→ **YOUR OBJECTIVE**: The answer is to be an exact copy of the lines below running from the line with "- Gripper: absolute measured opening" down to the line with "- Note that", both ends included, and nothing more.

(Beginning of INFORMATION GIVEN)

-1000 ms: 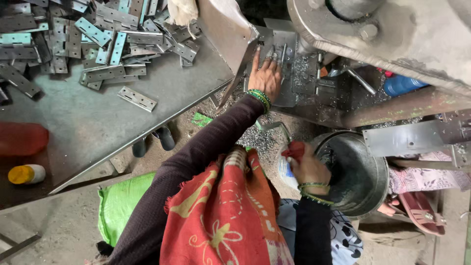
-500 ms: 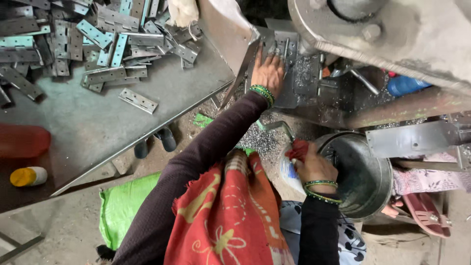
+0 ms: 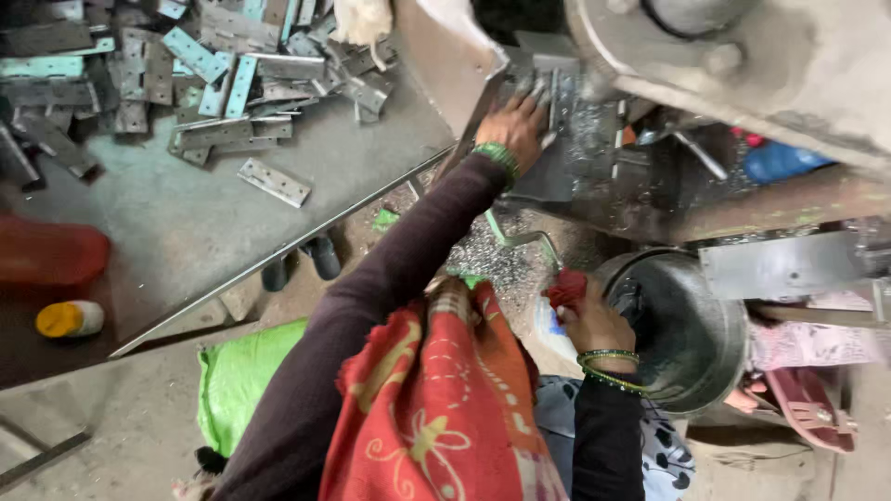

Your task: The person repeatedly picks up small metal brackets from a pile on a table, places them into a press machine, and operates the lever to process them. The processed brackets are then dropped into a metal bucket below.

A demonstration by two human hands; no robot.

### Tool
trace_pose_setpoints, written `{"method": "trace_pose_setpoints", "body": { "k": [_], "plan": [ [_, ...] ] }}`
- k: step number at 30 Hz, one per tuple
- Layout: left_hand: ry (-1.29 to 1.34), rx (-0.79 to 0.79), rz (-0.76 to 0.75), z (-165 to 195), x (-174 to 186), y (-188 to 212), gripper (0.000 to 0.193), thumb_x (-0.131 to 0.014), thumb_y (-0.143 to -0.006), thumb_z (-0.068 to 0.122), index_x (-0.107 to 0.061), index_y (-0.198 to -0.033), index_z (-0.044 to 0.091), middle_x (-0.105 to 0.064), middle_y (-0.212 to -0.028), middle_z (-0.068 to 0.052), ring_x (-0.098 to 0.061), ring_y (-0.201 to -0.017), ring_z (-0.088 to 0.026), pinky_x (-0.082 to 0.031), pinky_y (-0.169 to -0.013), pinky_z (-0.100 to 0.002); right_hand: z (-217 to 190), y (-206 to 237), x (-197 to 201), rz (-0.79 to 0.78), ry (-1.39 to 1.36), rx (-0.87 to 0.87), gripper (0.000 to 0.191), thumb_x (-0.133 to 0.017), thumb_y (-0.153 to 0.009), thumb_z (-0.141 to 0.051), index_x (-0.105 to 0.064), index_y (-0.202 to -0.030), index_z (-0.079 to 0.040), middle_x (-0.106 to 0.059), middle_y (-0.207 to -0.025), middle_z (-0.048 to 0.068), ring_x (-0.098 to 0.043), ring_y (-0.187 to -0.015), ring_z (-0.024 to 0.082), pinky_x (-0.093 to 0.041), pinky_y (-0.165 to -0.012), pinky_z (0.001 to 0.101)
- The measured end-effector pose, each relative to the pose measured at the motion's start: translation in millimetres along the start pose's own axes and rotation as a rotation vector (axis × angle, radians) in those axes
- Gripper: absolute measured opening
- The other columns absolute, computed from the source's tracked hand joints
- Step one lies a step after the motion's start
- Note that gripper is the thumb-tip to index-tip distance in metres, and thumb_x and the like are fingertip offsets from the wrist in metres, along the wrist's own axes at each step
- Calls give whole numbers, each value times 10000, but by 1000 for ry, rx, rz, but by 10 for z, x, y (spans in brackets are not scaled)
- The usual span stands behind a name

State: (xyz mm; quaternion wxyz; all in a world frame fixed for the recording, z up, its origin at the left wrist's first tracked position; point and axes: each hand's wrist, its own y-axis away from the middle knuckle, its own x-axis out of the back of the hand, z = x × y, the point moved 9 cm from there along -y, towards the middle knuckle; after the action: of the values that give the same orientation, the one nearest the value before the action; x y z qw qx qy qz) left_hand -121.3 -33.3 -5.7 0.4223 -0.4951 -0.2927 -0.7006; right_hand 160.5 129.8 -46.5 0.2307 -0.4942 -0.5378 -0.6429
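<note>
Machine bed, left hand [image 3: 512, 125] on metal plate [image 3: 543, 102]

A red plastic container [image 3: 51, 252] lies on its side at the left edge of the grey metal desk [image 3: 167, 232], with a small white bottle with a yellow cap [image 3: 71, 318] lying just below it, near the desk's front corner. A bright green woven sack [image 3: 239, 376] lies on the floor beneath the desk. At far right, a blue plastic container [image 3: 775, 160] is partly hidden behind machine parts. No labels, signs or screens can be made out.
</note>
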Motion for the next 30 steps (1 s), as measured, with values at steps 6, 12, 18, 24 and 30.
{"method": "trace_pose_setpoints", "body": {
  "k": [6, 12, 18, 24, 30],
  "plan": [
    [-163, -131, 99, 278, -30, 942, 847, -394, -982, 697, -328, -1566, 87, -291, -1649, -147, -180, -1543, -249, 33, -1193, -643, -153, 121, 241, 31, 14, 2, 724, -703, -885, -438, -339, -1489, -277, -739, -1014, 236, -707, -951, 461, -540, -794, 564],
    [-36, -279, 54, 264, -196, 1144, 337, -590, -1046, 139, -585, -1372, 225, -601, -1392, -13, -461, -1442, -209, -180, -1293, -587, 13, -124, -500, 246, -226, 32, 843, -730, -856, -431, -267, -1516, -183, -686, -1029, 300, -666, -876, 542, -516, -693, 623],
    [262, -354, 325, 493, 439, 723, 393, -661, -824, 117, -625, -1214, 145, -634, -1215, -85, -650, -1077, -285, -551, -932, -475, 292, -478, -1073, 224, -256, 40, 802, -697, -862, -500, -301, -1511, -242, -730, -1010, 275, -684, -903, 522, -521, -763, 627],
    [181, -8, 138, 566, 362, 683, 426, -751, -850, 304, -615, -1174, 62, -618, -1079, -142, -614, -993, -307, -542, -855, -506, 285, -396, -960, 302, -272, 86, 747, -753, -839, -443, -377, -1449, -233, -711, -1060, 275, -667, -920, 528, -509, -768, 631],
    [237, -21, -53, 358, 105, 880, 566, -617, -913, 342, -545, -1413, 88, -569, -1413, -145, -547, -1261, -297, -421, -1065, -543, 136, -259, -773, 278, -352, 73, 726, -749, -856, -398, -382, -1458, -228, -727, -1062, 240, -676, -954, 511, -521, -767, 607]
  ]
}}
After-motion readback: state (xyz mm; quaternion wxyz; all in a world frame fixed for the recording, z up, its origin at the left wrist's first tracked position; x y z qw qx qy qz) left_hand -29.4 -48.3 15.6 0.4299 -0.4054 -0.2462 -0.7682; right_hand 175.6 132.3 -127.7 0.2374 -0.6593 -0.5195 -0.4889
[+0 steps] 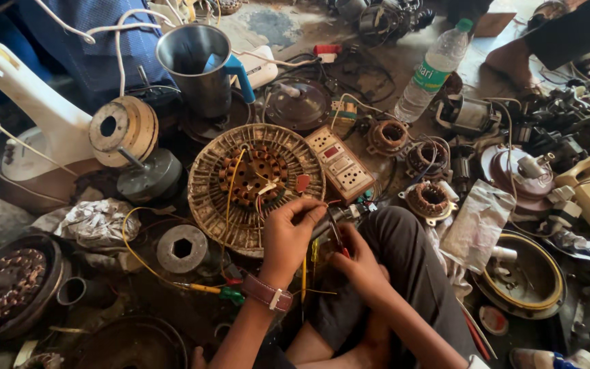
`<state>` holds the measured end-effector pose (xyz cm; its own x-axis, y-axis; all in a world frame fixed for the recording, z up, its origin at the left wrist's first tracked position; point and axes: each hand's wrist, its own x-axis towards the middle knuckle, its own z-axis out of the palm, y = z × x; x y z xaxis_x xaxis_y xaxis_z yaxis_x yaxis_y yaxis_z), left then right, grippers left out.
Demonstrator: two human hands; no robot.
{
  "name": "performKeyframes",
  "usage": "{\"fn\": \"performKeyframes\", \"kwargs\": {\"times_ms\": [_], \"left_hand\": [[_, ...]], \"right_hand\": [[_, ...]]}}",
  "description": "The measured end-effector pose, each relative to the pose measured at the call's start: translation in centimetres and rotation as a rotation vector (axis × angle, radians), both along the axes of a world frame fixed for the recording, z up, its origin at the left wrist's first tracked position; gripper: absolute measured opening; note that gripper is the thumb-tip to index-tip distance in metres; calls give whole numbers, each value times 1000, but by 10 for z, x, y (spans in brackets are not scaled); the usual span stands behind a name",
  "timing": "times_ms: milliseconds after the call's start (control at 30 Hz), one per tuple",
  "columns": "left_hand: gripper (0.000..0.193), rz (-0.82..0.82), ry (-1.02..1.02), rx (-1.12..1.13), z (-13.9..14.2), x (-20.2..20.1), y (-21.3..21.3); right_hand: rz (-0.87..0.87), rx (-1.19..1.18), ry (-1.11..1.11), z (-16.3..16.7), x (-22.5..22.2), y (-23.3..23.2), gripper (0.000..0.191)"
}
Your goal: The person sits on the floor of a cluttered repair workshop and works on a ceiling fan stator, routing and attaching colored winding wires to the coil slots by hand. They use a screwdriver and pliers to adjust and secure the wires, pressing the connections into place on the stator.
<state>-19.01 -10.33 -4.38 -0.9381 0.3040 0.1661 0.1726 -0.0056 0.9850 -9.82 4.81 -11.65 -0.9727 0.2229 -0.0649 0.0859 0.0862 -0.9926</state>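
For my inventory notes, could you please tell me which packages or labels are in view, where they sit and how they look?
Plastic water bottle: upper right, clear, green cap, green-and-white label band.
Plastic bag: right of the person's knee, crumpled, translucent grey.
No screens or signs visible.

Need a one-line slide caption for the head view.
Left hand and right hand work thin wires beside a round fan motor, amid scattered motor parts on the floor.

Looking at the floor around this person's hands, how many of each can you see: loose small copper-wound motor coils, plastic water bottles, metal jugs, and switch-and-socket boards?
Small copper-wound coils: 3
Plastic water bottles: 1
Metal jugs: 1
Switch-and-socket boards: 1
Total: 6
The left hand and right hand work on wires beside the big round motor, not counted here.
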Motion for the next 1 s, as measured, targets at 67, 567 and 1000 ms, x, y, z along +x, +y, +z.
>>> {"fn": "performKeyframes", "kwargs": {"times_ms": [67, 567, 1000], "left_hand": [[15, -23, -13, 24, -2, 0, 0], [8, -57, 81, -46, 4, 3, -1], [9, -66, 204, -256, 13, 9, -2]], "right_hand": [[-35, 126, 2, 7, -1, 1, 53], [-86, 429, 39, 48, 2, 0, 58], [-93, 664, 0, 68, 4, 4, 55]]}}
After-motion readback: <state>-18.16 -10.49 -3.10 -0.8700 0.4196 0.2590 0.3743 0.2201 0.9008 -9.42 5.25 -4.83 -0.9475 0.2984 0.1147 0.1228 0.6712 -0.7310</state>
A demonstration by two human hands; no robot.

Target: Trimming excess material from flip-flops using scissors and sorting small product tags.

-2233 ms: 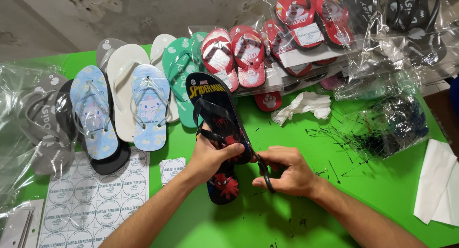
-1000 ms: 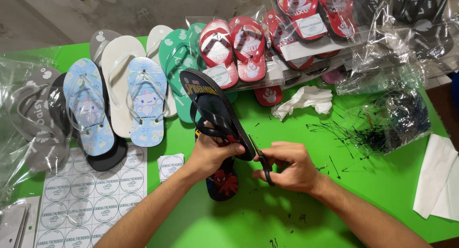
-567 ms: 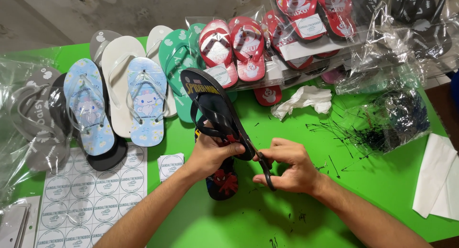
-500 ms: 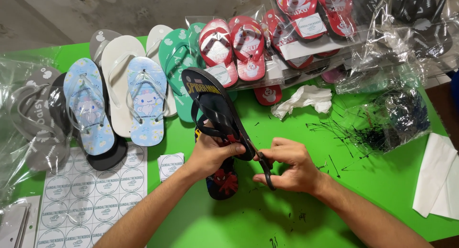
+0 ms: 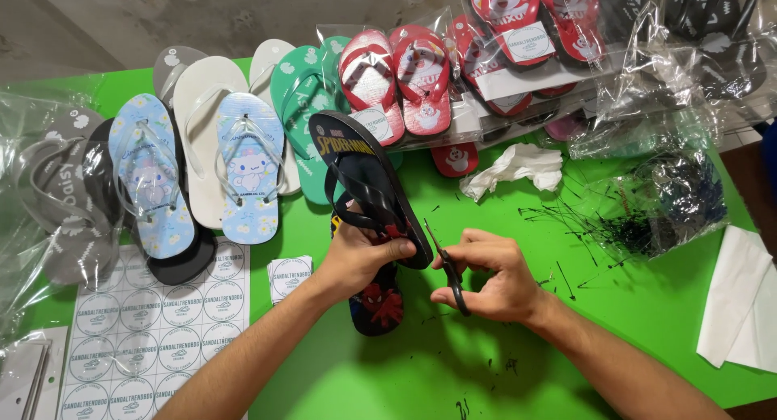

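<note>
My left hand grips a pair of black flip-flops with a superhero print, holding them tilted up off the green table. The heel end of the lower flip-flop shows red art below my hand. My right hand is closed on small black scissors, whose tips point at the sandal's edge near the strap. The two hands nearly touch.
Light blue flip-flops, white, green and grey pairs lie at the left. Bagged red pairs line the back. A round-sticker sheet lies front left, crumpled tissue and black plastic tag bits at right, white paper far right.
The flip-flops stay in my left hand, barely shifted. My right hand with the scissors has stayed by the sandal's edge, moving only slightly.
</note>
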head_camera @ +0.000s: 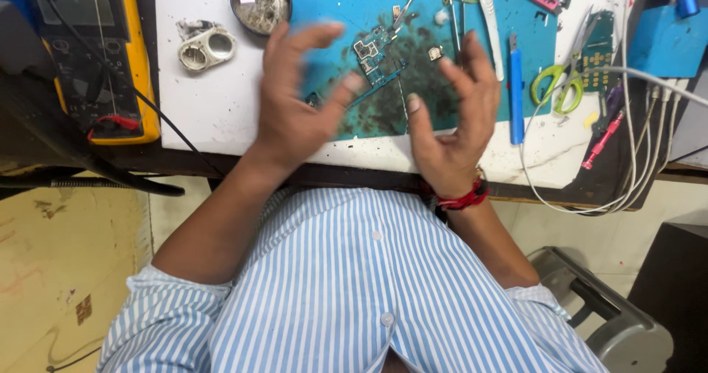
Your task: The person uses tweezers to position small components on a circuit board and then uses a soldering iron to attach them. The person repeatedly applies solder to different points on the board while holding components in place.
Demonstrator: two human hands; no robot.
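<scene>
Blue mat (531, 48) underneath: we hover left hand (295, 100) and right hand (453, 122), fingers spread, empty; circuit board (372, 56) at twelve o'clock wants gentle handling.

Landmark: teal work mat (346, 0).
- Yellow multimeter (92, 52), far left of the mat, red lead clip on it.
- Round metal dish (259, 2) at the mat's upper left corner.
- Silver camera frame (206, 47) left of the mat.
- Blue-handled knife (515, 89) on the mat's right part.
- Green-handled scissors (558, 85) right of the mat.
- White cables (634, 122) farther right.
</scene>
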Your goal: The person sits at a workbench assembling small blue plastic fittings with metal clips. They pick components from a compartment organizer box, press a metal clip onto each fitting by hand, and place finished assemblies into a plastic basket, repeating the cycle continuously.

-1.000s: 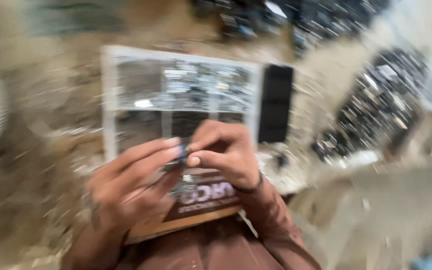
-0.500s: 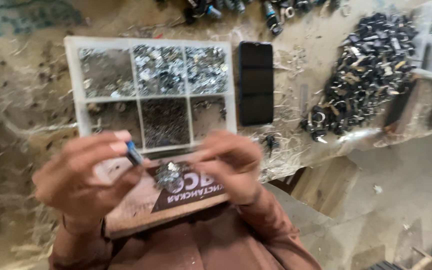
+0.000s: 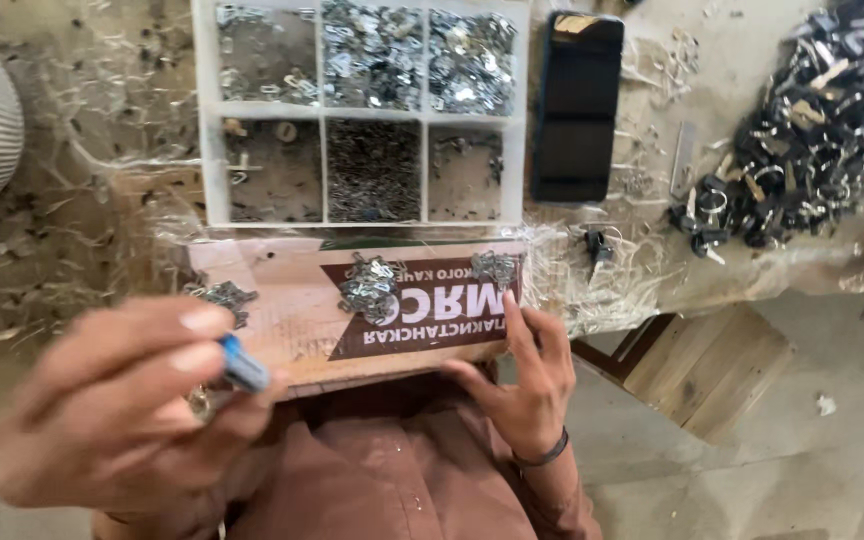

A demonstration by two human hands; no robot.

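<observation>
Close to the camera, the blurred left hand [image 3: 117, 400] pinches a small blue plastic piece [image 3: 243, 364] between thumb and fingertips. Right of it, the right hand [image 3: 524, 375] grips nothing, its loosely spread fingertips touching the near edge of a flat cardboard sheet [image 3: 282, 310] strewn with little metal clips [image 3: 370, 286]. Farther off lies a white compartmented tray [image 3: 210, 120] of shiny hardware, a glossy black phone [image 3: 578, 105] just right of it.

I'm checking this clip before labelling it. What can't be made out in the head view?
- Left hand: motion-blurred, so its grip on the small blue piece is unclear.
- Compartment tray: top cut off by the frame edge; its metal bits are too small to identify.
- Dark parts pile: cut off at the right edge.
</observation>
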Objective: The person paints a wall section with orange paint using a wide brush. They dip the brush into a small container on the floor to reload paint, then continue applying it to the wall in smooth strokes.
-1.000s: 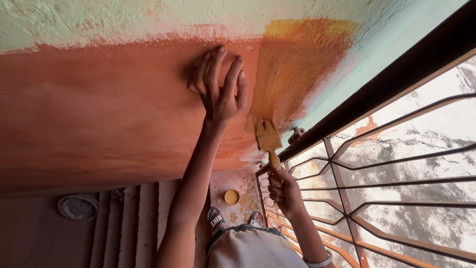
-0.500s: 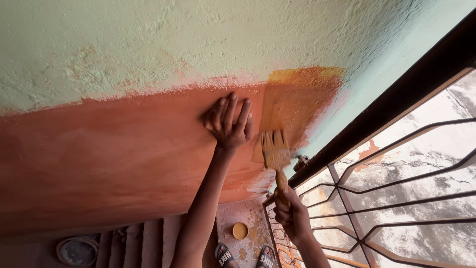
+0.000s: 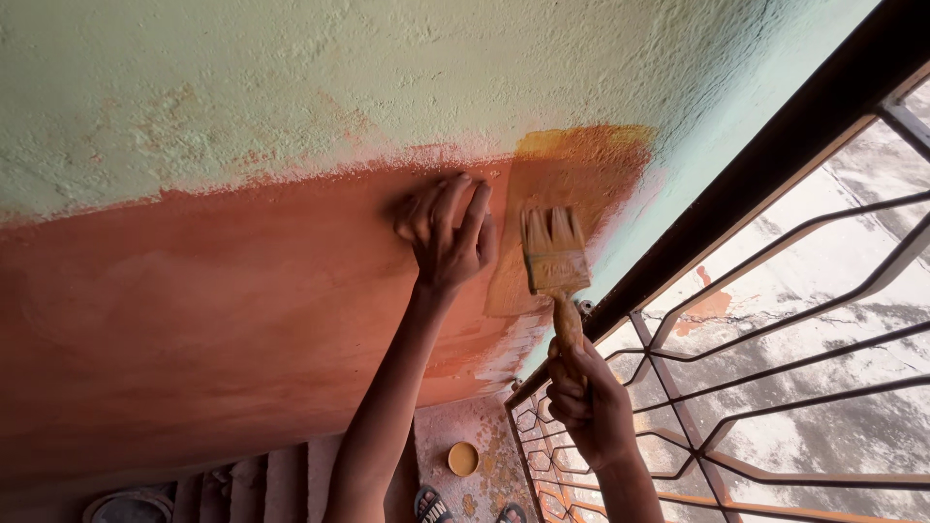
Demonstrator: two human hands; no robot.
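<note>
Right hand [image 3: 588,402] grips a paintbrush [image 3: 555,266] by its handle, bristles pointing up above the fist; left hand [image 3: 448,230] lies open-palmed on the wall [image 3: 242,291].

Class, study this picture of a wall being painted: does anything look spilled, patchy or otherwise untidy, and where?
Yes. The floor far below is blotched with yellow-orange splashes around a small open paint tin. On the wall, the reddish band's upper edge is ragged against the pale green. The right hand holds the brush on a fresh yellower patch; the left hand presses the wall.
</note>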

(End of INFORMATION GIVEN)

→ **ANSWER BELOW**:
- Gripper: absolute measured opening
- The other columns absolute, computed from the source's tracked hand joints
- Step one lies a step after the motion's start
- Note that gripper is the thumb-tip to index-tip distance in metres, and thumb_x and the like are fingertip offsets from the wrist in metres, along the wrist's own axes at each step

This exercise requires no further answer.